Tamra Alexander came to Robson Hall from Algonquin College in Ontario where she was a professor in and coordinator of the Paralegal Graduate Certificate program. Prior to that, she lectured at the University of Ottawa and University of New Brunswick’s Faculties of Law. She had practised law at the global Canadian business law firm of Stikeman Elliott LLP for eight years during which time she was seconded to the Canadian International Trade Tribunal for eighteen months. She has practised law in both English and French and has practised primarily in the areas of international trade, competition and federal administrative law.

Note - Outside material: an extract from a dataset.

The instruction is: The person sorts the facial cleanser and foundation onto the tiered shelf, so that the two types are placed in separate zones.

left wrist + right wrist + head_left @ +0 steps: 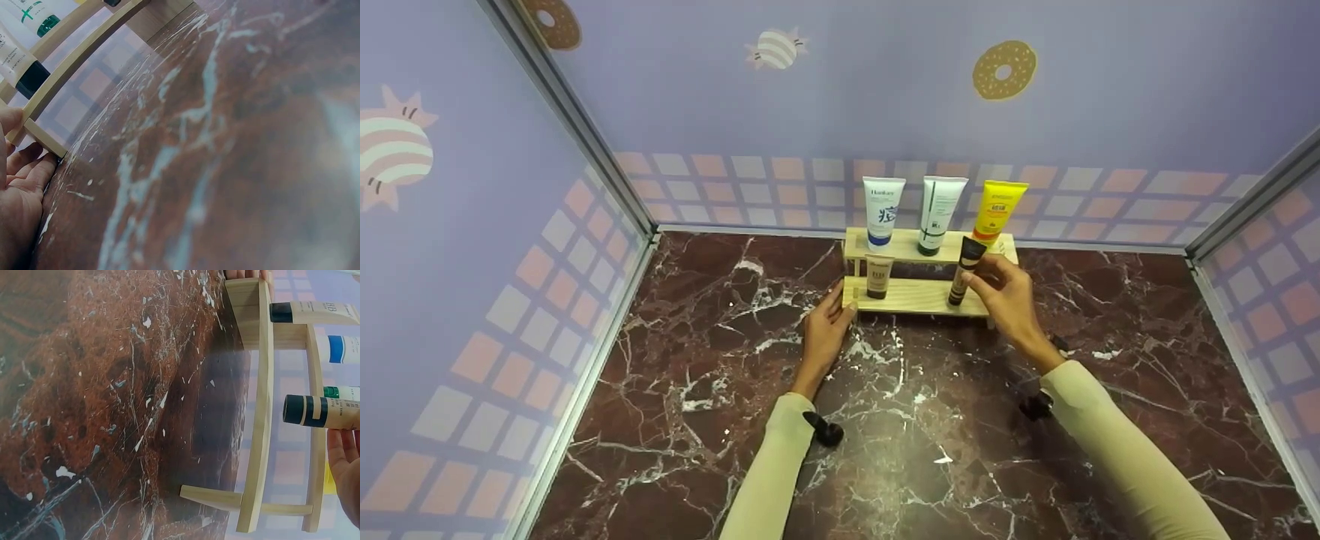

Alexander obtained a B.A. (Hons) with Distinction from the University of Toronto majoring in International Relations and Economics with a minor in French, which has served her throughout her legal career. Her law degree was also from the University of Toronto and she completed an LL.M. at McGill University with a thesis titled The Canadian International Trade Tribunal: Canada’s Emerging Trade Jurisprudence. While completing her LL.M., she worked as a research assistant to Judge R. St. J. Macdonald then of the European Court of Human Rights. She has continued to publish academically throughout her legal career, including most recently editing and contributing to Derek Fazakas’ text book Wills and Estates, Revised 5th edition (Emond, 2023), and editing Canadian Business Law, 4th edition (Emond, 2018 and 2023). She also recently contributed a chapter on “Privacy Rights and Cybersecurity” in Francis Syms & David Smith’s Cybersecurity in Canada: Operations, Investigations and Protection (Emond, 2023).
Away from work, Alexander has fostered dogs for Canadian Guide Dogs for the Blind, and has spent time regularly volunteering for humanitarian organizations.